To work full-time in Japan, you first need to have at least a Bachelor's degree in any field (or prove you have at least 10 years of experience in some industry), then find a company or school that agrees to hire you. You can apply for a visa in or out of Japan. Many people come to Japan on a 90 day landing permit (in many countries now, the "tourist visa" is outmoded--also the Japanese Immigration may ask to see your air ticket to show that you don't plan to illegally overstay your landing permit), find a company/school that will sponsor them for a visa, wait around 3 weeks to get a "Certificate of Eligibility", then get the work visa, which is typically valid for 1-3 years. If your landing permit expires before the visa is ready, you must leave the country to get the work visa. Most people fly to Korea for this. You can also get a Working Holiday Visa, if you're Canadian, British, Australian, New Zealander, or German (no, Americans are not elgible). Some can work legally in some field (entertainer, chef, etc.) without a college degree but the rule of thumb is for a "specialist in humanities/international affairs" type of qualification, the government requires some type of Bachelor's degree. One can also enroll in a language, martial arts, or other accredited school and get a student visa which allows you to work up to 28 hrs/week legally (there is a separate form from Immigration you'll need to fill out). To get a student visa however, many times the Immigration Dept. will demand that you have at least one million yen in a Japanese bank account, and to see your college diploma (the real one or certified copy, no photocopies). In either case, you will need a guarantor for your visa -- usually your company/school can act as one for you; if they won't, you'll need someone (often they'll demand he be a Japanese man) with a stable job and salary who'll be one for you. Your new cute girlfriend or that cool dude you hang out with will not be acceptable.
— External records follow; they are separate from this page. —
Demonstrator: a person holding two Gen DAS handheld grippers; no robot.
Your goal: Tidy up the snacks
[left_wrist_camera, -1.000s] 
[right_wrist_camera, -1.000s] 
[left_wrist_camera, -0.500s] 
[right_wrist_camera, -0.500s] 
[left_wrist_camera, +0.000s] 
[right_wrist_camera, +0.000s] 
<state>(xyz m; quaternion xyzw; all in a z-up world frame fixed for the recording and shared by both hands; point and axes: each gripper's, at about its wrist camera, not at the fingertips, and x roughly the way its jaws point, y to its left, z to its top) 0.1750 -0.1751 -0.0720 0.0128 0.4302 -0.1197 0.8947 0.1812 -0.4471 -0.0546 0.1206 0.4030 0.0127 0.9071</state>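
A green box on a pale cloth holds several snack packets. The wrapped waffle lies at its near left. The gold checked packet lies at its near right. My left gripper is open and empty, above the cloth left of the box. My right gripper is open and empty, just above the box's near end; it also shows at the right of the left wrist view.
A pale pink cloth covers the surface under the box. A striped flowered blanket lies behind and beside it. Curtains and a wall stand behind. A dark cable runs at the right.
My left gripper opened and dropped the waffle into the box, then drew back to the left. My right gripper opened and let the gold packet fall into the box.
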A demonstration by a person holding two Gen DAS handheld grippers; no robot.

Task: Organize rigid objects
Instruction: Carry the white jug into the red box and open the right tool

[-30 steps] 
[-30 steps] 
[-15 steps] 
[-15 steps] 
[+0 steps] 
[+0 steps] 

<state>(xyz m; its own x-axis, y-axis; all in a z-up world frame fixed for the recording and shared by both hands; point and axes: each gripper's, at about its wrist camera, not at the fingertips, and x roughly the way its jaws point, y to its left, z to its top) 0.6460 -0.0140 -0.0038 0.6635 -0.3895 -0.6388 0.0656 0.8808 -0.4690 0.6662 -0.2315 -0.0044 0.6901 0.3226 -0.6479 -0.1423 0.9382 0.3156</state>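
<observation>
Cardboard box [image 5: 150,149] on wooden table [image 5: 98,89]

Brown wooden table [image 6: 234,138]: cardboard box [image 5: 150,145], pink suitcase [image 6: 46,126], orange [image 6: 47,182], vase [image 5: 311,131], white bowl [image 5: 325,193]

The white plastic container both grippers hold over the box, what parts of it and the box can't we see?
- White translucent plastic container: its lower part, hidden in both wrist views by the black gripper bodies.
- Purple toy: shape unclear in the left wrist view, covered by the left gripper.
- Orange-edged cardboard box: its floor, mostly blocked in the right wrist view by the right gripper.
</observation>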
The only other viable legal options to work in Japan are through a spouse visa by marrying a Japanese, or a dependent visa by being married to a foreigner in Japan who is legally working full time.
If you think you'll be travelling a lot around the country to look for work or go sightseeing, an excellent idea would be to get a Japan Rail Pass which allows you to go on any JR train in the country for one price paid up front. You must get the pass before going to Japan and it's also good for the bullet trains (except the fastest like the Nozomi). The price may look high but transportation in general is high in Japan and you can see the costs you'll otherwise have to pay on the Hyperpedia rail fare calculator. If you are only staying in one area then a regional pass is also available, and some may be purchased after arriving in Japan, plus (given some restrictions) multiple passes can be bought. Check the options in the JR Group companies at the bottom of the rail pass page.
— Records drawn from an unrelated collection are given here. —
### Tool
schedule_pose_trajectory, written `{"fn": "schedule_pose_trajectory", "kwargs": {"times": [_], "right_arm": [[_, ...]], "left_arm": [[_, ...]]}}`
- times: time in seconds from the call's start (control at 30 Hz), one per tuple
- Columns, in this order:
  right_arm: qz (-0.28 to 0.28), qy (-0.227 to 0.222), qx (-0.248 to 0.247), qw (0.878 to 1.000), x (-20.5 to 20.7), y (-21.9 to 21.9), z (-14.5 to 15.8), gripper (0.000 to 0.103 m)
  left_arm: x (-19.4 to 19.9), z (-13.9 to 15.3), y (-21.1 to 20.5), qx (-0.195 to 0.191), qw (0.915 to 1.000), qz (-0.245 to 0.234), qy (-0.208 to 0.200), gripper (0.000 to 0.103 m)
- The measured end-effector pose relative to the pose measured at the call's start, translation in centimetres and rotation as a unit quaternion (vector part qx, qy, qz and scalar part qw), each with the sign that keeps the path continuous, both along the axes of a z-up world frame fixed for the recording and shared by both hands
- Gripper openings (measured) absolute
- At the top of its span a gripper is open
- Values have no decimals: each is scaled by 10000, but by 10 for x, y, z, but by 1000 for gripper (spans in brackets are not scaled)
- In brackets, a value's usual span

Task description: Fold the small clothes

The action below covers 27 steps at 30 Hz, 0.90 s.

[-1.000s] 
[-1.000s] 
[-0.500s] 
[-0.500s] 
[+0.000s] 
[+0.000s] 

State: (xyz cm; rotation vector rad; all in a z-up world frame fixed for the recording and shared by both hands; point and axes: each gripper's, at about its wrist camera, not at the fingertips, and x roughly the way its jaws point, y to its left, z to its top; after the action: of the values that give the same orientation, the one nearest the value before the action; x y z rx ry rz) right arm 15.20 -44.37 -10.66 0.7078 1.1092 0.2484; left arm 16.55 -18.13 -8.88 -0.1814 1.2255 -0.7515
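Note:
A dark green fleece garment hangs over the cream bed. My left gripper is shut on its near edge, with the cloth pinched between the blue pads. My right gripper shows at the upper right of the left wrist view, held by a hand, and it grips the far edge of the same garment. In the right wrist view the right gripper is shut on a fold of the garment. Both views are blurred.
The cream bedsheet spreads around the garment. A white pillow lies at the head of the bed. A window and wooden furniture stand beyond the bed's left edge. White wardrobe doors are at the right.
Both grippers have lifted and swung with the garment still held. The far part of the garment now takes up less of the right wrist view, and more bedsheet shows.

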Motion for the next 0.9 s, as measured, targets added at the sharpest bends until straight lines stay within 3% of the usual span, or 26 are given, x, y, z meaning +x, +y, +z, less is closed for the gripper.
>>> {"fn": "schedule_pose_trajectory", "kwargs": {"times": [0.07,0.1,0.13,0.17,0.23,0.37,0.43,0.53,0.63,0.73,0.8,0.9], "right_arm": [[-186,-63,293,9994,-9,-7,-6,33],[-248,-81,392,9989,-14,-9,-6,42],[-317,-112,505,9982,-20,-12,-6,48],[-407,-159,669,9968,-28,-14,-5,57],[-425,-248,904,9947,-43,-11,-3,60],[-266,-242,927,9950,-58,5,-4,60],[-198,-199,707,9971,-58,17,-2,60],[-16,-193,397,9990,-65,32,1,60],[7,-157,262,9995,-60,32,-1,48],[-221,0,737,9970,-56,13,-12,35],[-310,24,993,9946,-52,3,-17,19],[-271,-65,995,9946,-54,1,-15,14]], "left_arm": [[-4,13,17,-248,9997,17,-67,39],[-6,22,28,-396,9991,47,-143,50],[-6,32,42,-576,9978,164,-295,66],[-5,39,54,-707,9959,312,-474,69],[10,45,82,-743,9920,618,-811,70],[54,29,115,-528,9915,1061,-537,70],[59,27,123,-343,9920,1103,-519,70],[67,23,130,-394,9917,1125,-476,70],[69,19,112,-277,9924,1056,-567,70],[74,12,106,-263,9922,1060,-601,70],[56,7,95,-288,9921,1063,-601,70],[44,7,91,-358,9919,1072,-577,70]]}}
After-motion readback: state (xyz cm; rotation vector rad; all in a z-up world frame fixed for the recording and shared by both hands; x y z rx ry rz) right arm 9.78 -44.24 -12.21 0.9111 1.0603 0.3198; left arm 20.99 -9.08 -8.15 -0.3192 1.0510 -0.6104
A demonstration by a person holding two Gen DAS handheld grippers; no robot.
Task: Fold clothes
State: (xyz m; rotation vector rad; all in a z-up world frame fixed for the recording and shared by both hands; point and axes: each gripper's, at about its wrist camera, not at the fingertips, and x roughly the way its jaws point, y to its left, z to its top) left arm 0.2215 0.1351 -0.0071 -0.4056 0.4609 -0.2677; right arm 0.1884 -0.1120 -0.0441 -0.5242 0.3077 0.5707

Watch out for peak travel periods as well -- the end of the year, August, and "Golden Week" (the end of April and the first week of May) are usually jammed with passengers and prices are double or worse.
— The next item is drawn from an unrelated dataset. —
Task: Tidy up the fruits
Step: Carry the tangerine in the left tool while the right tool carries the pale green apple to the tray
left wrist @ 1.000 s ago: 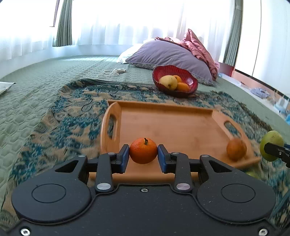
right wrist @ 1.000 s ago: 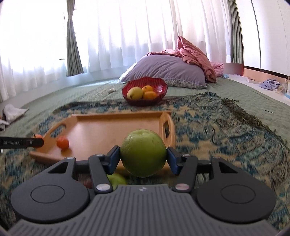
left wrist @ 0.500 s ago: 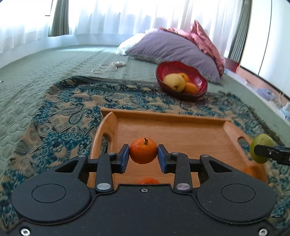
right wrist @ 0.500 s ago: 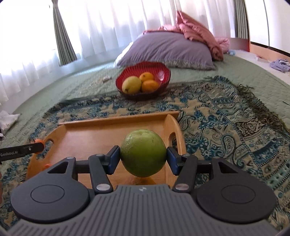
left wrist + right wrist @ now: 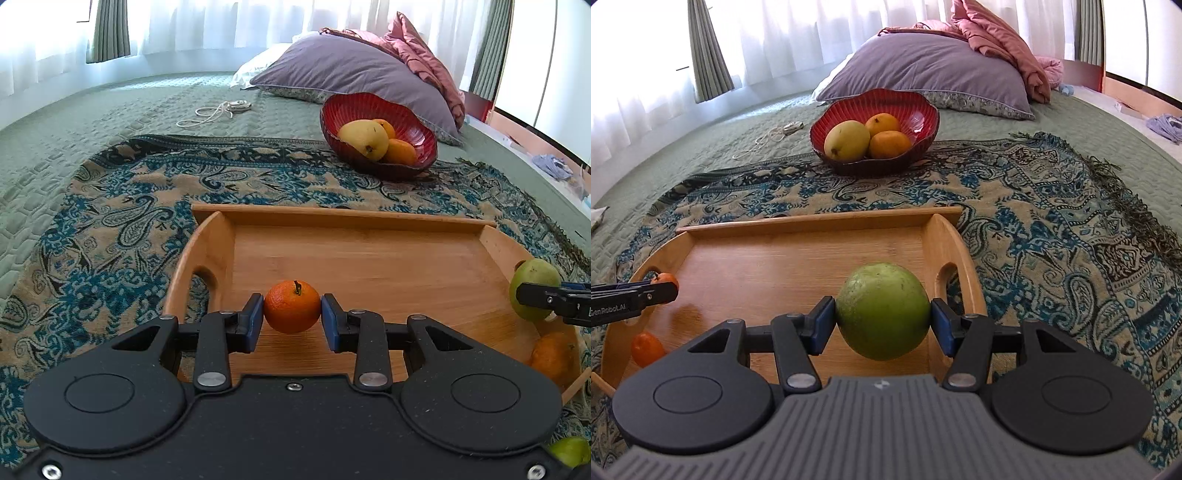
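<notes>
Both wrist cameras look forward and down along their claws, close over the rectangular wooden tray (image 5: 369,266) (image 5: 798,266); both share the ribbed red bowl (image 5: 402,114) (image 5: 916,110) beyond.

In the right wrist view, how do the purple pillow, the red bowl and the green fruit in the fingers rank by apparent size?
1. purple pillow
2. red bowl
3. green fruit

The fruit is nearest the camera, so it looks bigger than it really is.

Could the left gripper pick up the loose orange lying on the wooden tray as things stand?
Probably not: the left gripper is shut on a small orange, so its jaws are full. The loose orange sits unobstructed in the wooden tray.
</notes>
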`<control>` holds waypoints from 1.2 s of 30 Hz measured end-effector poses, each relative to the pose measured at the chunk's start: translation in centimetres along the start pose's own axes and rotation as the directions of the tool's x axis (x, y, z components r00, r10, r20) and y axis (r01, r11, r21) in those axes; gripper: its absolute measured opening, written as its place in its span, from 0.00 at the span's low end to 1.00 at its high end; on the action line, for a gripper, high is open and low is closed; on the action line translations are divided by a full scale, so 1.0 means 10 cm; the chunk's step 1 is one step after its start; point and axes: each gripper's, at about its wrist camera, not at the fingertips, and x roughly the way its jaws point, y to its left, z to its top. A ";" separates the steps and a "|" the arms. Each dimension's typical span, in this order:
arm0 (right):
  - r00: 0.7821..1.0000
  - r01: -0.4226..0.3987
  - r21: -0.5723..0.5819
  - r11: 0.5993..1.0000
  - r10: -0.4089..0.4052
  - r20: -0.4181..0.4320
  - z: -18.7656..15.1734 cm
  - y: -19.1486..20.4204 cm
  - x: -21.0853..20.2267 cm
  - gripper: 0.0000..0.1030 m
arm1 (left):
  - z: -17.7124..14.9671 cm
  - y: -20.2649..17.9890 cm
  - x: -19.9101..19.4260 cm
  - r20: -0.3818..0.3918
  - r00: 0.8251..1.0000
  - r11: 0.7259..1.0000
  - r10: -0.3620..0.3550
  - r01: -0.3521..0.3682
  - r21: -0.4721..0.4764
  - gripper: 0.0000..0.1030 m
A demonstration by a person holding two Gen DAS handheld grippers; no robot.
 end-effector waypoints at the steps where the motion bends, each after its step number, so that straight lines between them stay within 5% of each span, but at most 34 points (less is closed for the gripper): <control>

For those of you considering teaching English in Japan (EFL, or sometimes called ESL), please refer to Secrets on Teaching English in Japan. The links list at the bottom also have a lot of useful information.
If you stay more than 90 days in Japan you are required to register with the Japanese government and carry a Residence Card (Zairyu Card). Japan changed its system somewhat in July 2012, but the card system is essentially the same. The registration card however now has more data, including biometric data on it, and you need to register at a government office with 14 days of moving into your residence. When you first enter Japan on a medium/long term visa, you will be given a residence card at your port of entry that you need to take to your local government office. If you change your residence you must get a certificate of moving out (Tenshutsu shomeisho) that you need to submit to your new local government office. Noteworthy changes are that now you are listed like Japanese are, as a basic resident (juminhyo). Also changed is the re-entry system for leaving Japan and coming back. Long a thorn in the side of long-term residents, a 3000 yen charge for leaving and returning to Japan (or 6000 yen for multiple entries) was changed to a free "special re-entry permit" if returning within a year from departure (or before your current registration expires, whichever is earlier). The maximum status of residence was also raised to five years from three, but for a "College Student" the maximum period of stay is 4 years and 3 months. You must carry your residence card with you at all times (unless you are 15 year old or under) and present it to any policeman or immigration officer who requests to see it. Failure to do so may result in a trip to jail or a stiff fine. Legal permanent residents must apply for the new residence card within 3 years from July 2012.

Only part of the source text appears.